▶ _AVAILABLE RECORDS_
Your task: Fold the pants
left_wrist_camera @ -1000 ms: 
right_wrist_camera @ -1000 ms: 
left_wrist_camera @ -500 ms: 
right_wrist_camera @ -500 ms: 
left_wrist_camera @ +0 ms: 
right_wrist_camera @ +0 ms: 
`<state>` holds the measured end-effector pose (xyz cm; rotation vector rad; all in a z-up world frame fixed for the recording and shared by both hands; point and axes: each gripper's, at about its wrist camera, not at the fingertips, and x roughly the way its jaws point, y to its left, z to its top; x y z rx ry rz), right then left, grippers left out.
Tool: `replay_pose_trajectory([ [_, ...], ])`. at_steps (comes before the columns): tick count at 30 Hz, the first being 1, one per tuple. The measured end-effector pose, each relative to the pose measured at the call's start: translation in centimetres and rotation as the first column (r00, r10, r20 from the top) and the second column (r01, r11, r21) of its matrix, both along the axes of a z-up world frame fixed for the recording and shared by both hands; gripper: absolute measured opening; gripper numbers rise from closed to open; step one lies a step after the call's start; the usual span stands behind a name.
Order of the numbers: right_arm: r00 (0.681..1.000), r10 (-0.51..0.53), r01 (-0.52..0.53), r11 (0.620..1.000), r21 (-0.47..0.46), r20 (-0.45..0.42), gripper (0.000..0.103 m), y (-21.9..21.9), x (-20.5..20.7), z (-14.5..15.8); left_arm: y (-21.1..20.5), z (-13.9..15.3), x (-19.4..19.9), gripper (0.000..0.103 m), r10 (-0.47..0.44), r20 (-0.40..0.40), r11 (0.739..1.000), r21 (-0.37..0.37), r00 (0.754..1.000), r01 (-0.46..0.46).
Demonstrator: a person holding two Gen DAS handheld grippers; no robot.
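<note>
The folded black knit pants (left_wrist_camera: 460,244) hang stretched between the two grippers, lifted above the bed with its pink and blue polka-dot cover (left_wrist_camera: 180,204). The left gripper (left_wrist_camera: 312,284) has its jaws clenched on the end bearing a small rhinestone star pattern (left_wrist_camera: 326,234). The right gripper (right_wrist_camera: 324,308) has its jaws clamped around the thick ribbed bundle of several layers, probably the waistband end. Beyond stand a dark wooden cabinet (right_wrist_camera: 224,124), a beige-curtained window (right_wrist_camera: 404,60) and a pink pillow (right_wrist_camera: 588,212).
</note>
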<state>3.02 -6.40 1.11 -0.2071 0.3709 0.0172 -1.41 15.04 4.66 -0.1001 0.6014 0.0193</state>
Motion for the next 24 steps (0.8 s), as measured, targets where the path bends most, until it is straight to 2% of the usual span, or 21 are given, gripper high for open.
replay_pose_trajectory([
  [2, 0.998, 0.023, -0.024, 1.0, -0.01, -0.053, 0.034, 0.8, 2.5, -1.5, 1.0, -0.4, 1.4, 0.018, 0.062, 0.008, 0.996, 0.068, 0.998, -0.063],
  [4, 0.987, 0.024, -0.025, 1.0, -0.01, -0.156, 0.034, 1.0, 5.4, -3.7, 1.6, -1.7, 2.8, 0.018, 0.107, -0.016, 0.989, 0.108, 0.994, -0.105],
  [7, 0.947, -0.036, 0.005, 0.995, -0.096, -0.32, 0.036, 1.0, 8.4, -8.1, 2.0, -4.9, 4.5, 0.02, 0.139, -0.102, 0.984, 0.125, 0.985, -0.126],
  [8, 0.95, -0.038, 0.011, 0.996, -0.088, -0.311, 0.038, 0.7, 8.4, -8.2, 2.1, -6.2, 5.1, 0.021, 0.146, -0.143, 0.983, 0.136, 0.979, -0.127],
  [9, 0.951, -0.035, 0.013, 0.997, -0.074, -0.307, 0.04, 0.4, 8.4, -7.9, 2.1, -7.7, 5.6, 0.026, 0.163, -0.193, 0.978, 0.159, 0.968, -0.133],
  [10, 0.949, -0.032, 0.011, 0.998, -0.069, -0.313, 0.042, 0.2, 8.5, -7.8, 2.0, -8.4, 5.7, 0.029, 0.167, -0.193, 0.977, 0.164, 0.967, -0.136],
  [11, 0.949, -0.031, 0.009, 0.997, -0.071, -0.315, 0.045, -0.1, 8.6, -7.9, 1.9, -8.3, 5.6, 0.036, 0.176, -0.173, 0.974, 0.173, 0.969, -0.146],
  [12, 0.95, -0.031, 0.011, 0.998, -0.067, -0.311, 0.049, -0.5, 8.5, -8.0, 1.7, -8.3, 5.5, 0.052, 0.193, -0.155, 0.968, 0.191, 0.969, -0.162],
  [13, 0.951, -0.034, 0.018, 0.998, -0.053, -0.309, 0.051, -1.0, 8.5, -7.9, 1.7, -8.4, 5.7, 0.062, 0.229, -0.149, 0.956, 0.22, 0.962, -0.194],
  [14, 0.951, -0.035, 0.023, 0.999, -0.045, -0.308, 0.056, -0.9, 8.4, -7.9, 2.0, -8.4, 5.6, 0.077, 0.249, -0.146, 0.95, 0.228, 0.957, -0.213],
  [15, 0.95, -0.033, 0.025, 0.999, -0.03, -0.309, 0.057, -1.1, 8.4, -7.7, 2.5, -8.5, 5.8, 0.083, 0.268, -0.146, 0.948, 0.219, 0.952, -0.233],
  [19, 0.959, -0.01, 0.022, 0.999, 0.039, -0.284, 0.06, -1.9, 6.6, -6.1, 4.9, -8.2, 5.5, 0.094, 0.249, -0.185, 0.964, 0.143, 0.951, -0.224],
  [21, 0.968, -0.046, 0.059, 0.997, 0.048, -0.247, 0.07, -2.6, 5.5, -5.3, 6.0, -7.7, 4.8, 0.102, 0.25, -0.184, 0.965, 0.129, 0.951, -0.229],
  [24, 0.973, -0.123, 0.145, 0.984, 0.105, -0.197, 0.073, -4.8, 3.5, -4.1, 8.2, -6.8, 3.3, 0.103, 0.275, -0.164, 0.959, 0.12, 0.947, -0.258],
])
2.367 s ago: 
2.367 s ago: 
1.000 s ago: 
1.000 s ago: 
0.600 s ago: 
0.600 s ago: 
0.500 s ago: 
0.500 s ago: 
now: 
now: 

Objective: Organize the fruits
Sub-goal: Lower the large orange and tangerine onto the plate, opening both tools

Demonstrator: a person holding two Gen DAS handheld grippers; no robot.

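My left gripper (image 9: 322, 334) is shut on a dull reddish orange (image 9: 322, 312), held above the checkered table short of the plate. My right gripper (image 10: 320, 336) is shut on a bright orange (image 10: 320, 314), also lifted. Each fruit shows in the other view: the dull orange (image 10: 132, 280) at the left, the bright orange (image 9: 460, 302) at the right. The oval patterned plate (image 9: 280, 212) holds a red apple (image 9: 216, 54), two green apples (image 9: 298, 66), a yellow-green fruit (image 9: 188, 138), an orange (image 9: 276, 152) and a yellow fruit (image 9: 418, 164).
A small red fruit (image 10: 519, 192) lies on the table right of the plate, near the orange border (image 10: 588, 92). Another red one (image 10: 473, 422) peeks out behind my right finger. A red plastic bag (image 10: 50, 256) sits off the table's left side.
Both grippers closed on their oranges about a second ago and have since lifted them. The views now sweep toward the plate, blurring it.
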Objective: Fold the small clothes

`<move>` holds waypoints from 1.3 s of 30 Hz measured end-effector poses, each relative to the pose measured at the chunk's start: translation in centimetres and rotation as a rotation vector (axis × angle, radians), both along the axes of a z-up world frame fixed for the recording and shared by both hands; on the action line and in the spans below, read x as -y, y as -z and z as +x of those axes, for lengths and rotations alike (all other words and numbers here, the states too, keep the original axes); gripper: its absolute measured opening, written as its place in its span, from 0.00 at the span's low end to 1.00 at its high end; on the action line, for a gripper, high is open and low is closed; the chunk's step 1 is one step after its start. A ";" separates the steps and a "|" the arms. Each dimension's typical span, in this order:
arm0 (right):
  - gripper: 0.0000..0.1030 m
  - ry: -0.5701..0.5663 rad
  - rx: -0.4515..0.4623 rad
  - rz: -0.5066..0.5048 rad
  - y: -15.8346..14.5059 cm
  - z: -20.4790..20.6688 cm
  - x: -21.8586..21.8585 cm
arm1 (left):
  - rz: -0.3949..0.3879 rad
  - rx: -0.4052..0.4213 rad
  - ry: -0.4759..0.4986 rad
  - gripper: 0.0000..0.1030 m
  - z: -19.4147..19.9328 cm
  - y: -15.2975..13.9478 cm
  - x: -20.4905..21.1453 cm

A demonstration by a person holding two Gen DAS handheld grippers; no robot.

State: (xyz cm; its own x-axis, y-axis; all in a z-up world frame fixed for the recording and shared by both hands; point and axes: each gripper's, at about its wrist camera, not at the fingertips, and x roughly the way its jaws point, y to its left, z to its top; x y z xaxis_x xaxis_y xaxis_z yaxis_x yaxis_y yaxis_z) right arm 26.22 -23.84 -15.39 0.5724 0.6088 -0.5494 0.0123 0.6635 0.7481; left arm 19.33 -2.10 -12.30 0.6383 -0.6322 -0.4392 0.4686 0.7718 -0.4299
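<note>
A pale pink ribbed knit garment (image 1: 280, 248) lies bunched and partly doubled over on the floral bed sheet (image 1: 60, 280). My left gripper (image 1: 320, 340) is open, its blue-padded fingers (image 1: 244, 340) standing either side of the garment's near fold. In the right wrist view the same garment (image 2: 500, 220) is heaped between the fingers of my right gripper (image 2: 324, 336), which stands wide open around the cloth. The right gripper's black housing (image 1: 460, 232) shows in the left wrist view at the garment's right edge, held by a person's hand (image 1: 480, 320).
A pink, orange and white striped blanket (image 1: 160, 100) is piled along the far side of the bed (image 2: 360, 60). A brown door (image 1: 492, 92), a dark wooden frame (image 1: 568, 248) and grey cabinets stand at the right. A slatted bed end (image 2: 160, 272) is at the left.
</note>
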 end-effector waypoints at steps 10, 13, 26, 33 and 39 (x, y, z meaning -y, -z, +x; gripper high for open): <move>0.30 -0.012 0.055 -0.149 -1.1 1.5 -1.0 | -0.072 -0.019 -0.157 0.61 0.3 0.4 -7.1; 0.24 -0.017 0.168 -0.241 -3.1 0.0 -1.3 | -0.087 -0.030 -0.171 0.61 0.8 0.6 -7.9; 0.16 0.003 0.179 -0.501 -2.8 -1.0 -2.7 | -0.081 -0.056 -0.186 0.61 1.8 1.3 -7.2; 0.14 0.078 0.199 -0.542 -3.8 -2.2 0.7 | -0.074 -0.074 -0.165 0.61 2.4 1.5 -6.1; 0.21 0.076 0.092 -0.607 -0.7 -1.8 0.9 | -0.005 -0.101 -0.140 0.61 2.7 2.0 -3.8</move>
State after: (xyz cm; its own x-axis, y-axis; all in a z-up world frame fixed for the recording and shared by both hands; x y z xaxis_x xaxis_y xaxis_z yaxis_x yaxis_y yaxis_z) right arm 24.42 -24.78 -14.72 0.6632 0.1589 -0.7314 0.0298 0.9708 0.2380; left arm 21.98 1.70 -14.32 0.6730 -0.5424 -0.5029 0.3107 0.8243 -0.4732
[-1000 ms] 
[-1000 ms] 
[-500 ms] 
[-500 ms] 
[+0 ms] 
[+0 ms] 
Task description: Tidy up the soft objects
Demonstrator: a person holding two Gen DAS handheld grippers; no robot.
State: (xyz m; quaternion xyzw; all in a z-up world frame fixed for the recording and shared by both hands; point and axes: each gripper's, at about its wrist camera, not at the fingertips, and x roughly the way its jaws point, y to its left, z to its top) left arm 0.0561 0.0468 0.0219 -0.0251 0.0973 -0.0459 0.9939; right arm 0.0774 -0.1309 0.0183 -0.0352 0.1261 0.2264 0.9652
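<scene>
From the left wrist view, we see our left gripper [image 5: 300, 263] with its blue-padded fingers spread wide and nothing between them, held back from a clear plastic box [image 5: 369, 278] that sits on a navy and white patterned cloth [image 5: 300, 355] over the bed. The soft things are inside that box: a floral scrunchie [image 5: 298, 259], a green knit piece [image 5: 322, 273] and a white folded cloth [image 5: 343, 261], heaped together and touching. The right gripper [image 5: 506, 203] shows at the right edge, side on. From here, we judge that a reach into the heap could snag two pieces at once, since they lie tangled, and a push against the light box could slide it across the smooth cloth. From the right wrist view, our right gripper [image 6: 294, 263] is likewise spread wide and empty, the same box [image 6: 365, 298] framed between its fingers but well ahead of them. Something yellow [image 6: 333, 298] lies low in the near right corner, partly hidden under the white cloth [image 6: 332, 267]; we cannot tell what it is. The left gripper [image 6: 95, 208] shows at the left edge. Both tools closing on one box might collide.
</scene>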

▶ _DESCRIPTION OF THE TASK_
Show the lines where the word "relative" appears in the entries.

▶ _REPLY_
Tool: `replay_pose_trajectory([ [_, ...], ])`. at_steps (comes before the columns): tick count at 30 Hz, the first being 1, one per tuple. The measured end-effector pose, each relative to the pose measured at the call's start: translation in centimetres and rotation as the first column (r00, r10, r20 from the top) and the second column (r01, r11, r21) of its matrix, both along the axes of a z-up world frame fixed for the recording and shared by both hands; gripper: absolute measured opening; gripper numbers rise from closed to open; step one lies a step after the call's start; the usual span stands behind a name.
`<move>` holds waypoints from 1.3 s of 30 Hz measured end-effector poses, each relative to the pose measured at the chunk's start: translation in centimetres and rotation as a rotation vector (axis × angle, radians), both along the axes of a z-up world frame fixed for the recording and shared by both hands; on the action line and in the spans below, read x as -y, y as -z and z as +x of those axes, for lengths and rotations alike (all other words and numbers here, the states too, keep the original axes); gripper: its absolute measured opening, written as its place in its span, from 0.00 at the span's low end to 1.00 at its high end; on the action line, for a gripper, high is open and low is closed; the chunk's step 1 is one step after its start. A ";" separates the steps and a "|" the arms. Each dimension's typical span, in this order:

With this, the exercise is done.